Directions for this task =
Restate the whole of the data below word for word, skipping the images.

The data =
========
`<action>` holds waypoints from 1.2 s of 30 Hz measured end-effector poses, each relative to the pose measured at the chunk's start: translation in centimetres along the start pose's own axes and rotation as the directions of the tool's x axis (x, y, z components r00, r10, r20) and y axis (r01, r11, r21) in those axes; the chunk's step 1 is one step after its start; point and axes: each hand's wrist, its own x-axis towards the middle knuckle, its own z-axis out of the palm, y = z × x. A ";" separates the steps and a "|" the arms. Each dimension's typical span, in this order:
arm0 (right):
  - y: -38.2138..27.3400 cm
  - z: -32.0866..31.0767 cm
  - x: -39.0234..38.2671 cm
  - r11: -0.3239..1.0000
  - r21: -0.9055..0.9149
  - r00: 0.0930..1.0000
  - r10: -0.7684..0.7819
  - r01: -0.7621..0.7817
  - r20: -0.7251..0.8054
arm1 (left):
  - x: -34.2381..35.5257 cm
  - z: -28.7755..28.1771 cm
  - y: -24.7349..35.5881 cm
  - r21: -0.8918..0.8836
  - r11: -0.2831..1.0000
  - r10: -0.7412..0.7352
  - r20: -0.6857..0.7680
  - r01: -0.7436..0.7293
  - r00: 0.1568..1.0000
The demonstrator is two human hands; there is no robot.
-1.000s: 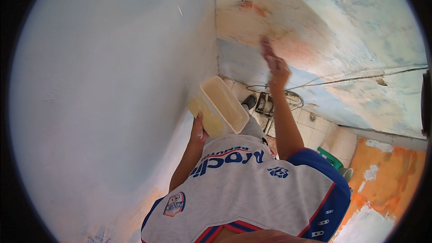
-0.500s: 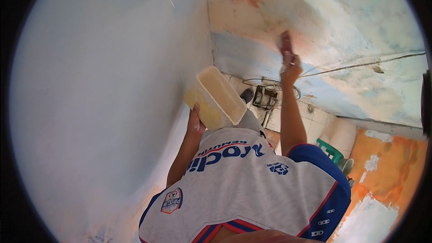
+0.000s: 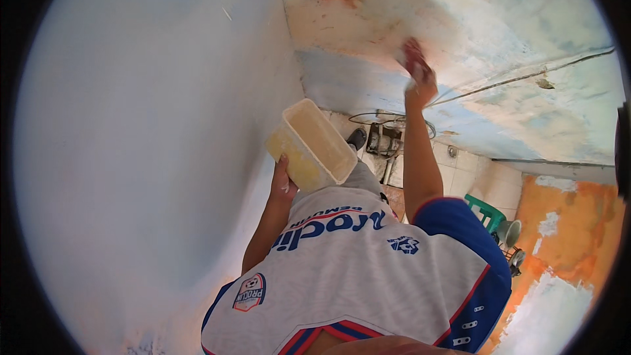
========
Result of this exercise =
`<action>` holds waypoints from 1.2 s of 30 Hz measured end-effector poses, each relative to the pose measured at the chunk's start: translation in centimetres along the start pose's own axes and rotation as the directions of the tool's x axis (x, y, z components r00, r10, r20) and y axis (r01, r11, r21) in those axes; the chunk's step 1 is one step after its start; point and axes: each hand's wrist, its own x-axis towards the middle knuckle, its own z-axis out of the palm, y = z × x. A ";" separates the steps and a "|" the arms. Each dimension's typical span, in this order:
arm0 (right):
  - y: -38.2138..27.3400 cm
  - z: -32.0866..31.0767 cm
  - x: -39.0234..38.2671 cm
  - r11: -0.3239..1.0000
  - r21: -0.9055..0.9149
  - r00: 0.0930..1.0000
  - r10: -0.7684..0.7819
  - r01: -0.7621..0.7817
  - r20: -0.7251..0.8054
arm1 (left):
  - x: -34.2381..35.5257 cm
  - z: -28.7755..28.1771 cm
  - y: -24.7349..35.5881 cm
  - r21: -0.8918..0.8836
  - r11: -0.2831..1.0000
  - r10: -0.7412..0.7352
  - r20: -0.6857..0.7680
  - r01: -0.7436..0.7293
  - r00: 0.1568..1.0000
The demonstrator is two human hands; there is no robot.
-1.000s: 
-0.500s: 
+0.000s: 

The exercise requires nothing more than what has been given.